Like a lot of people who have gone through faith crises, I’ve spent some time thinking through the alternative to belief in the Church’s truth claims. If we assume that the Church isn’t what it says it is, what is the best explanation for the Church and its related claims that make sense of the data? At the outset I should note that I am indeed a believer, and that this picture was developed from faith crises of the past and isn’t reflective of anything I’m currently going through.
Joseph Smith Trilemma
C.S. Lewis famously stated that the only logical options for Christ was that he was divine, evil, or insane, thus logically negating the option of the not divine, albeit good, wise teacher that is a favorite among a certain class of intellectual Christian. I’m not going to argue for or against Lewis’ trilemma here, but rather use it as a framework to approach Joseph Smith.

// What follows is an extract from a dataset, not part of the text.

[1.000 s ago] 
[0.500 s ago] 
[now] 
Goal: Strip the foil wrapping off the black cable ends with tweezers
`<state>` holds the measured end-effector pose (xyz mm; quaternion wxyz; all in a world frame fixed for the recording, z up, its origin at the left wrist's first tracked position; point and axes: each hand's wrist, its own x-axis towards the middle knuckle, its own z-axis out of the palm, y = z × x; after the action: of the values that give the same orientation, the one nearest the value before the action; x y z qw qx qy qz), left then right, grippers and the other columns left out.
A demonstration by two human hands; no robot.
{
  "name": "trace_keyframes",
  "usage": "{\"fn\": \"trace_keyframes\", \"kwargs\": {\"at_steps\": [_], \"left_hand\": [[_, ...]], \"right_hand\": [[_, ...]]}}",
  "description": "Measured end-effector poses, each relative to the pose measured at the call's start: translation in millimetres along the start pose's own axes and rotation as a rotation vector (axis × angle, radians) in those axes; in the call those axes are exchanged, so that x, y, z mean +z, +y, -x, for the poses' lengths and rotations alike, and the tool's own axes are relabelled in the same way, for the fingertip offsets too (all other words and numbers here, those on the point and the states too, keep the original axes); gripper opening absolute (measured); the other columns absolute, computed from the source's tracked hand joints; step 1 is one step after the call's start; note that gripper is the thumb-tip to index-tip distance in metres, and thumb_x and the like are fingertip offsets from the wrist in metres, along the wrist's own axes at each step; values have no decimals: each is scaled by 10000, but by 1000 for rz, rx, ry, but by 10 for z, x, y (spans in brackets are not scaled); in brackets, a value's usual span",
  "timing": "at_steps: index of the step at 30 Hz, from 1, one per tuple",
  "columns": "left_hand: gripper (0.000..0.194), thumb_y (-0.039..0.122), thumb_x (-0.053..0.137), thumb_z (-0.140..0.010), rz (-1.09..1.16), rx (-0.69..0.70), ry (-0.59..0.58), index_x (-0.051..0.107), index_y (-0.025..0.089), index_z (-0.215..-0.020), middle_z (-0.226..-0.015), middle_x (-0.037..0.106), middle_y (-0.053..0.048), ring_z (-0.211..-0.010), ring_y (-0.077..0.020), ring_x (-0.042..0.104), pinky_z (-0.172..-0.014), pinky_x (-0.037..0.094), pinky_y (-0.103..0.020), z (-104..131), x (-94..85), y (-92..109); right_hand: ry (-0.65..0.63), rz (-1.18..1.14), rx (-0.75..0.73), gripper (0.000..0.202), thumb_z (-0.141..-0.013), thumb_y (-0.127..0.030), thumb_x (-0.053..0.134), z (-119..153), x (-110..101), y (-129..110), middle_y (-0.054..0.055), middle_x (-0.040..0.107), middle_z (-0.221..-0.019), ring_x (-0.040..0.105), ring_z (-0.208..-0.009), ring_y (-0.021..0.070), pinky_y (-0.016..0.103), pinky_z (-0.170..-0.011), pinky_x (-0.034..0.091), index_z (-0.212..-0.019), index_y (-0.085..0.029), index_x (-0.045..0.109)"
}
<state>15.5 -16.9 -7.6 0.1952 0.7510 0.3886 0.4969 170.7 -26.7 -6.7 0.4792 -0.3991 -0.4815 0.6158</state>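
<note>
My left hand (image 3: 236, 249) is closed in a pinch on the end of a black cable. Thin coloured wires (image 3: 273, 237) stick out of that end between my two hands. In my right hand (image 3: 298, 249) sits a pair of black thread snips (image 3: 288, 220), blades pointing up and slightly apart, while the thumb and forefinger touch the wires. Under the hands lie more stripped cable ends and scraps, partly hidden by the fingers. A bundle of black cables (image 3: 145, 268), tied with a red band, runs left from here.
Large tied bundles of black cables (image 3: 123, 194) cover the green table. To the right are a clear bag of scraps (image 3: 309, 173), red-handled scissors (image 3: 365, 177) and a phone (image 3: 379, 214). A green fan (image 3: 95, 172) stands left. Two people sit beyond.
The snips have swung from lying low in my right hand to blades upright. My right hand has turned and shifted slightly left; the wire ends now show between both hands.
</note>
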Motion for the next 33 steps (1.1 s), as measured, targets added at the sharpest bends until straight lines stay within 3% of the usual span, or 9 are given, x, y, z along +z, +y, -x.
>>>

On the one hand, the Book of Mormon seems to logically close off the possibility of deluded-but-sincere. To create a complex backstory across multiple years, arrange for witnesses, dictate the manuscript, and arrange for its publication would require a lot of concerted intentionality. If the Church was based solely on a kind of beatific vision a la the first vision, I would definitely see this as a more plausible scenario, but the Book of Mormon seems to mitigate against the sincerity thesis.
On the other hand, Smith’s writings clearly impress upon readers the sincerity of his religious convictions. The nail in the coffin here for me was Don Bradley’s excellent piece about the role of the Book of Abraham in the translation of the Kinderhook plates, which solidly convinced me that, whatever else can be said about the Book of Abraham translation, that Smith himself believed that the spiritually directed translation was valid, since, without a lot of fanfare that took almost two centuries to uncover, he privately used it as the basis for his attempts to translate the Kinderhook plates.
Consequently, if I were to categorize Joseph Smith from a non-believing perspective, I think the story that best fits the data is that he started it as an intentional fraud, but eventually came to believe his own prophetic role himself after the Book of Mormon but by the Nauvoo-era.
The Witnesses
The witnesses to the plates are a stronger point for the Church than a lot of critics are willing to acknowledge. Still, “extraordinary claims require extraordinary evidence,” and while the witnesses’ accounts and faith in the Book of Mormon even after leaving the Church are an objectively strong point in the Church’s favor, in and of themselves they’re not enough to hang a religious belief hat onto (for example, I’m not going to become Catholic because of the Miracle of the Sun that was reportedly witnessed by many people). If there was a similar situation for another faith it wouldn’t be enough for me to convert to that faith, for example, but it would be a supplement to other reasons to convert, and I think that’s what the witnesses give us as believers. Given the historical record, from a non-believing perspective I think the most likely explanation for the witnesses was some kind of collective delusion, or maybe a collective delusion for the three that saw the angel, and a prop for the others. This would be hard to pull off for Joseph Smith, but whatever the case the conspiracy hypothesis is clearly out given everything that happened afterwards. Also, I’ve always felt that the “when they said they saw it they didn’t mean that they saw it” just because of some statements decades later that emphasized the spiritual nature of the experience to be a little clasping-at-strawish. Even if I didn’t believe in the truth claims, I’d still believe that the witnesses believed that they actually saw plates.
The Book of Mormon
As someone who got a B- in Book of Mormon at BYU, I can personally attest to the complexity of its narrative. To create such a book would be hard enough, but to do so off the top of one’s head while dictating extemporaneously would have required savant-level brilliance. People who think he could have dictated it off the top of his head have never tried to read it carefully and keep all the characters, numbers, and storylines straight. Consequently, if we assume a naturalistic explanation for the Book of Mormon, he must have had another document he was reading from. However, having a copy doesn’t make sense with the 116 pages, or else he could have just redone it with the extra copy. Consequently, I think the most plausible scenario is that after, but not before, the 116 pages episode he wrote it first, then dictated from that copy, or at the very least a detailed crib sheet of some sort.
Again, do I think this is what actually happened? No, but if for some reason I were to lose my faith I think these are the most plausible scenarios.